According to Realtor.com, the national inventory of homes available in the United States declined by 42.6% in 2020. This is a drastic amount and equals a new low. In January of 2021, there were 443,000 fewer homes for sale nationally than in January of 2020. Supply is extremely limited right now, which puts sellers at a big advantage, while buyers are in a much more competitive market. This has driven the price of homes way up.

According to the same report by Realtor.com, the national median listing price in January of 2021 is up to $346,000, which is an increase of 15.4% compared to January of 2020. Just about everywhere in America, prices are rising rapidly spurred by the lack of inventory. Some areas, in particular, have seen massive increases in median listing price.

6721 Drexel Ave, Los Angeles, CA; $3,850,000

Year over year, Austin, Rochester, and Los Angeles all had the biggest increases throughout 2020, with increases in median listing prices of 30.2%, 25.9%, and 22.4%, respectively. These increases seem unsustainable, as eventually, the lack of supply is going to catch up to the market. This has led some experts to question whether there is a bubble forming.

The experts who say we might be facing another real estate bubble are pointing towards several indicators, including supply not being able to keep up with demand. As well, according to USA Today, other indicators paint a potentially scary story.

Since November of 2012, home prices have appreciated by 60%, and rent prices by 30%. At that same time, incomes have only appreciated by 20%. That means both the home price index and rent index have substantially outpaced the wage index of the nation.

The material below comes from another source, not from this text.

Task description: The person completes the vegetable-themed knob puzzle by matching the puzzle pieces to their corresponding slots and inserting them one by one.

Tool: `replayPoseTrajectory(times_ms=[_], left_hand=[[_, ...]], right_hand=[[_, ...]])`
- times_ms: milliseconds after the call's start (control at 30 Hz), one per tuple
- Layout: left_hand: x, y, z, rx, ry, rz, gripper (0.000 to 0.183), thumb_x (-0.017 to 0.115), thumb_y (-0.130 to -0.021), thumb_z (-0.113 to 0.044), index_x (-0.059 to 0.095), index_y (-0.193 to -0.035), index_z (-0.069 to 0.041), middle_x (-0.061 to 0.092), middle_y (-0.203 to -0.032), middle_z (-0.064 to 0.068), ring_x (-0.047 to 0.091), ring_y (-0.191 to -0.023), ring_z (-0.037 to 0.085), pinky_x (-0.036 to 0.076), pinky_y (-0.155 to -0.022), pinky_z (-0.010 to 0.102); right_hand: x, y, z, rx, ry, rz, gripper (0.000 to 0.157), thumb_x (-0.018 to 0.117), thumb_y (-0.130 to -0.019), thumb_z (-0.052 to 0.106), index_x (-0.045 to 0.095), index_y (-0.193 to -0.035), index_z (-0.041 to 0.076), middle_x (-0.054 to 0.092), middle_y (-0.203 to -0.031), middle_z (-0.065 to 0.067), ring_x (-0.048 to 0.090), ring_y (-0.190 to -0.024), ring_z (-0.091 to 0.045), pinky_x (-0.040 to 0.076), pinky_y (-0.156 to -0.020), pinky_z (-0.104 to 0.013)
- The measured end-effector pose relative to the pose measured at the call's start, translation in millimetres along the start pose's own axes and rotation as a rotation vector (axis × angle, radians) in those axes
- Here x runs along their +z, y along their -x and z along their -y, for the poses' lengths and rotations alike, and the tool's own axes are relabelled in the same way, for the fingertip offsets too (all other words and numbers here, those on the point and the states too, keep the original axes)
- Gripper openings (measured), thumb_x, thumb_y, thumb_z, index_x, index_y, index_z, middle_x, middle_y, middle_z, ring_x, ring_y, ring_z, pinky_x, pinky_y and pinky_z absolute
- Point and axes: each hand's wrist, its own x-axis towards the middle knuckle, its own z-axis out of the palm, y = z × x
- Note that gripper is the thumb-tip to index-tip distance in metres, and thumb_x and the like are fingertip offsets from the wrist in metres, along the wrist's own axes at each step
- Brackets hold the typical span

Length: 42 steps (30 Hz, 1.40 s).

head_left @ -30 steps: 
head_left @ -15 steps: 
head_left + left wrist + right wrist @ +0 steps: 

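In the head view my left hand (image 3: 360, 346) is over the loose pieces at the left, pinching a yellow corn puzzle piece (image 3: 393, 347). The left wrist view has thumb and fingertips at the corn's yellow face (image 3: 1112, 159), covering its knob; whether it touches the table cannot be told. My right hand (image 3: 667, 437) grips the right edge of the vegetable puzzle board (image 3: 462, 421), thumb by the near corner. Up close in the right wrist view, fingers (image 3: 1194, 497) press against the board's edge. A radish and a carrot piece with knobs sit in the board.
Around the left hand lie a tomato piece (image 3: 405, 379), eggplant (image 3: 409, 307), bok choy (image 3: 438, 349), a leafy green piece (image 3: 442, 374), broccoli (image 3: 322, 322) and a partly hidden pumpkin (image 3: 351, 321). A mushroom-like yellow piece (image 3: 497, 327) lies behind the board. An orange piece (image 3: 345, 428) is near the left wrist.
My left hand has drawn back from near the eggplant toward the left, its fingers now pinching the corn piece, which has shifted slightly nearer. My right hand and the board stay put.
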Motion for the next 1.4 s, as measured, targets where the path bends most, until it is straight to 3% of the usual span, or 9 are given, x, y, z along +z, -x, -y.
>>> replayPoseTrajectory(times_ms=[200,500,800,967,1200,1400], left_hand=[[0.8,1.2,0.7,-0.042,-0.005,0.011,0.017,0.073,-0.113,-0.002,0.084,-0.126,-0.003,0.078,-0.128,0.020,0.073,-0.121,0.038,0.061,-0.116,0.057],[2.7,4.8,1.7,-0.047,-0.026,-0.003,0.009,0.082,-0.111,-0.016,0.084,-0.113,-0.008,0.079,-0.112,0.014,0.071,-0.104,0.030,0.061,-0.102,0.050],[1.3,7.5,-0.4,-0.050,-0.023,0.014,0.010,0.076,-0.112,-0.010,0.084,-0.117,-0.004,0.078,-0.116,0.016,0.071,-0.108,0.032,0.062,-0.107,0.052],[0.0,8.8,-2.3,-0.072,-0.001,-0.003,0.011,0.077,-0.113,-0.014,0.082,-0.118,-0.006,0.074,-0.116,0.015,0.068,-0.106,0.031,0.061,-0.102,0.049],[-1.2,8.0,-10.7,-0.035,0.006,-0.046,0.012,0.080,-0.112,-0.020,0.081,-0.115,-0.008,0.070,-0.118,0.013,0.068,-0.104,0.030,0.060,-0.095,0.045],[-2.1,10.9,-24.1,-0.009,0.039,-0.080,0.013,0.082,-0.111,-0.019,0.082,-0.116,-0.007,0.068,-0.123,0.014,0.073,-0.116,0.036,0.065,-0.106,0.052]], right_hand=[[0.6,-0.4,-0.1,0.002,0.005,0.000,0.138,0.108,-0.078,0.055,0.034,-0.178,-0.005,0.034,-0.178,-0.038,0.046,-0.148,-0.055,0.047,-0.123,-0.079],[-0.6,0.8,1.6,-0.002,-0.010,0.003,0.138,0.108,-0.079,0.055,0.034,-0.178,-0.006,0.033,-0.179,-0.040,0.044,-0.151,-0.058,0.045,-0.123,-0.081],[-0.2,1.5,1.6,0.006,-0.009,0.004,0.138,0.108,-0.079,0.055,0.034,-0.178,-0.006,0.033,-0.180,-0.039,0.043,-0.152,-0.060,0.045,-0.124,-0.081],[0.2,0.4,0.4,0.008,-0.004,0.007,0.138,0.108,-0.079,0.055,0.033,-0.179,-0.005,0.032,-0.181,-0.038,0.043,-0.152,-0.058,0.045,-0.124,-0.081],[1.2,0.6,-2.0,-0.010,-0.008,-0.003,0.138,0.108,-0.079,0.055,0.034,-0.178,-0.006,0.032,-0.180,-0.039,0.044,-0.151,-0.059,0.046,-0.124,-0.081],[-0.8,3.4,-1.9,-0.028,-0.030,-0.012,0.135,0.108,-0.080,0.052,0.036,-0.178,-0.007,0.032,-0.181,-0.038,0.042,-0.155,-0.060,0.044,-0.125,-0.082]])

However, this doesn’t necessarily mean that there will be a collapse similar to 2008. That housing bubble was built due to lenders extending credit to people who couldn’t pay it back at an unprecedented rate. Right now, the reason prices have risen are simple economics of supply and demand, combined with low interest and mortgage rates spurring buyer action.

The aging of millennials and Gen Z populations into homebuyers is one of the reasons for this demand, as well as work from home giving buyers more freedom to pursue homes in locations away from their offices. Even if some indicators give reason for pause, there is still plenty of reason to be bullish on the market going forward.